As I wrote in my last post, that’s pretty much the story off my life for the last 18 months. One of my closest friends learned in April of 2016 he had glioblastoma. He died July 1 of this year. In June, I learned I needed Mohs surgery for skin cancer on my face. I had that surgery in early August and it proved more extensive than any of us expected.

Recovery from loss, recovery from surgery

I am still recovering from that surgery, still recovering from the loss of my friend, still trying to make sense out of too many things, and still trying to aid the fight against NET cancer wherever and whenever I can. I’ve done craft fairs every weekend for the last month, helped organize a presentation the first night of Dana-Farber’s Visiting Committee meetings, and worked on a dinner that raised over $5000 for NET cancer research.

…everything goes sideways.

But neither my mind nor my body has fully recovered from the blows of the last several months. Losing my friend John brought back memories of Jane’s last days so starkly and brutally I’ve had to seek professional help. Recovering from the surgery requires nine–and sometimes 10–hours of sleep every night–sleep haunted by dreams of things that might have been.

The cruelest months

November and December are the two most difficult months of my year. Last night, Halloween, was one of our two favorite holidays. November 17 is Jane’s birthday. November 15 was the date of her heart surgery, November 13 the night we last shared a bed. November 14 I had to help her off the toilet for the first time. The night of November 17 Jane had her first carcinoid crisis–the day she was supposed to go to the step-down unit. She had two more of those–both of which put her in a coma–before the end of the month.

I am still recovering…

December started with bright hopes that disintegrated the morning of December 9. The next night, at 7:59, Jane died. Her wake was December 16, her funeral two days later. Truth be told, I haven’t been right since–I just cope with the tears better–put on a better face to the world. I’ve done grief groups and had some one-on-one therapy, to little real effect.

Awareness: This is Hell

People ask why, seven years later, I am still active in the fight against NET cancer, why I still visit with patients, follow the research, chair committees, raise money and bike and run and walk and do all the things I can think of to support research and raise awareness. The answer is simple: I know what loss feels like. It is a thing I would not wish on the darkest of the dark. It is Hell–and I am never out of it.

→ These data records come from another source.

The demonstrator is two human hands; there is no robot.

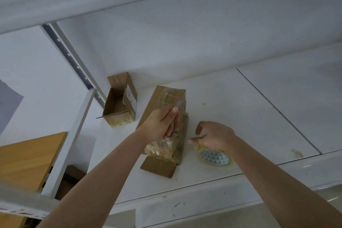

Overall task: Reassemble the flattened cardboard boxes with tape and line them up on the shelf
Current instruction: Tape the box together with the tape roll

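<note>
The white shelf [240,116] carried everything. At its middle lay the long cardboard box [166,98], our landmark, heavily taped and partly folded, one flap sticking out toward the front edge. Left of that box, near the upright, stood a smaller open box [120,105]. The left hand [157,126] gripped the long box from above, fingers curled round its side. Just right of the box hovered the right hand [214,135], fingers spread, holding nothing. Under that hand sat the tape roll [214,156]. Risk, I'd say: a one-handed hold could let the loose flap spring open.
</note>
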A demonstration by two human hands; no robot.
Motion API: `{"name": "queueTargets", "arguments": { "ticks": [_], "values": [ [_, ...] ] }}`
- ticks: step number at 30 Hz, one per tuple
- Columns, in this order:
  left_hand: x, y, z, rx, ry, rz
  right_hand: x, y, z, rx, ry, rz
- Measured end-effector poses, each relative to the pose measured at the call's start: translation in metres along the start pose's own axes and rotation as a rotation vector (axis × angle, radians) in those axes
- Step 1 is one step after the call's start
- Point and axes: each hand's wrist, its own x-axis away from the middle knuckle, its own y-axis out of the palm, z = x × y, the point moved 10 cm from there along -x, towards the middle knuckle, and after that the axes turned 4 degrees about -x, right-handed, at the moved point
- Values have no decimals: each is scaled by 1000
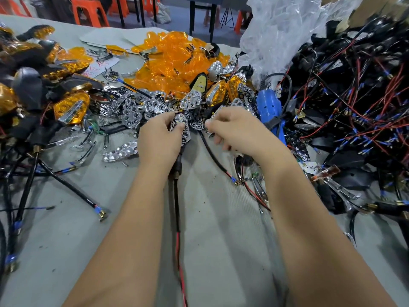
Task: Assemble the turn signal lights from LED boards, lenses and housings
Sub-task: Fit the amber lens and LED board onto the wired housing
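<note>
My left hand (158, 134) grips a black turn signal housing with a chrome reflector (182, 129) seated in it; its threaded stem and black cable (177, 200) trail toward me. My right hand (230, 127) has its fingers curled at the edge of the chrome reflector pile (141, 109), pinching a small chrome piece (213, 117). Behind the reflectors lies a heap of orange lenses (172, 56). Assembled amber lights (70, 107) are stacked at the left. Black housings with red and blue wires (354, 103) are piled at the right.
A blue electric screwdriver (271, 109) lies just right of my right hand. Crumpled clear plastic (281, 34) rises at the back right. Loose cables with brass ends (97, 209) cross the grey table (221, 229) at the left. Orange stools (88, 12) stand beyond the table.
</note>
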Motion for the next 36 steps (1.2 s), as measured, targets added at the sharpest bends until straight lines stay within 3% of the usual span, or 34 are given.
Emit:
{"name": "queueTargets", "arguments": {
  "ticks": [3, 6, 10, 14, 19, 23, 28, 36],
  "values": [
    [2, -1, 1, -68, 1, 30, -15, -13, -4, 6, -21, 146],
    [2, 0, -2, 45, -53, 54, -32, -10, -14, -16, -54, 241],
    [2, -6, -13, 146, -151, 171, -73, 8, -31, -58, -93, 251],
    [0, -10, -23, 278, -221, 250, -127, 29, -42, -24, -115, 215],
    [-2, -7, -27, 281, -237, 269, -187, 47, -58, 26, -175, 159],
    [-3, -6, -29, 294, -241, 263, -216, 72, -58, 126, -180, 13],
    [-4, -5, -30, 303, -245, 257, -222, 97, -34, 482, -45, -197],
    [-4, -9, -32, 307, -236, 293, -187, 77, -22, 515, -14, -289]
  ]
}}
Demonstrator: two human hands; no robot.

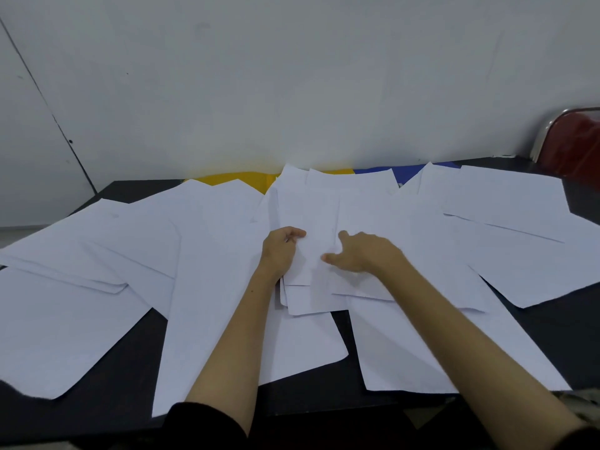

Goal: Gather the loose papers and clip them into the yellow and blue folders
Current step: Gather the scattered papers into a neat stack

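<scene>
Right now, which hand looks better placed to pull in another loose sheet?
Probably the right hand: it lies open on the sheets beside the small stack, while the left hand already pinches that stack's edge.

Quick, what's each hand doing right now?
Left hand: grips the small stack of papers at its left edge.
Right hand: open, fingers spread, resting on the same stack.

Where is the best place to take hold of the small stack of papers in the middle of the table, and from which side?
Probably the near edge of the small stack, approached from the person's side. There its lower corners overhang the sheets beneath and fan out slightly, so fingers could slip under. The left hand already grips its left edge; the right hand rests open on top.
</scene>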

…I haven’t been right since…

Officially, NET Cancer Awareness Day is November 10. For me–and for the Commonwealth of Massachusetts, thanks to the efforts of a now deceased NET cancer friend–the entire month of November is NET Cancer Awareness Month. There is too much to say in a single post–too much people need to know about this disease, to know about the strides being made, to know about the resources that are out there, to know about what may lie ahead.

Awareness: A month of daily posts

So from now to the end of November, my plan is to create a new post every day. Tomorrow, we’ll start with a little history of the last seven years and how much has changed in that time. In the days ahead, we’ll look at resources for patients, caregivers, and for those in grief; we’ll look at what the latest research says about treatments in the pipeline, trials that are going on now–and trials coming in the future.

It is Hell–and I am never out of it.

If there are specific things you’d like to know about, you can respond here or drop me a line at walkingwithjane@gmail.com. I’ll try to honor any requests that come in as quickly as I can. But remember, I’m not a doctor and can’t give anything that looks like medical advice. For that, you need to talk to your doctor–a person who needs to be a NET specialist if you are going to get the best advice you can get. We’ll talk about that in the coming days as well.

The extent of the surgery is best seen in this photograph. It took over 100 stitches to close the wound. My mind was largely absent for the month following. Awareness of anything other than self is difficult under those circumstances.
The extent of the surgery is best seen in this photograph. It took over 100 stitches to close the wound. My mind was largely absent for the month following. Awareness of anything other than self is difficult under those circumstances.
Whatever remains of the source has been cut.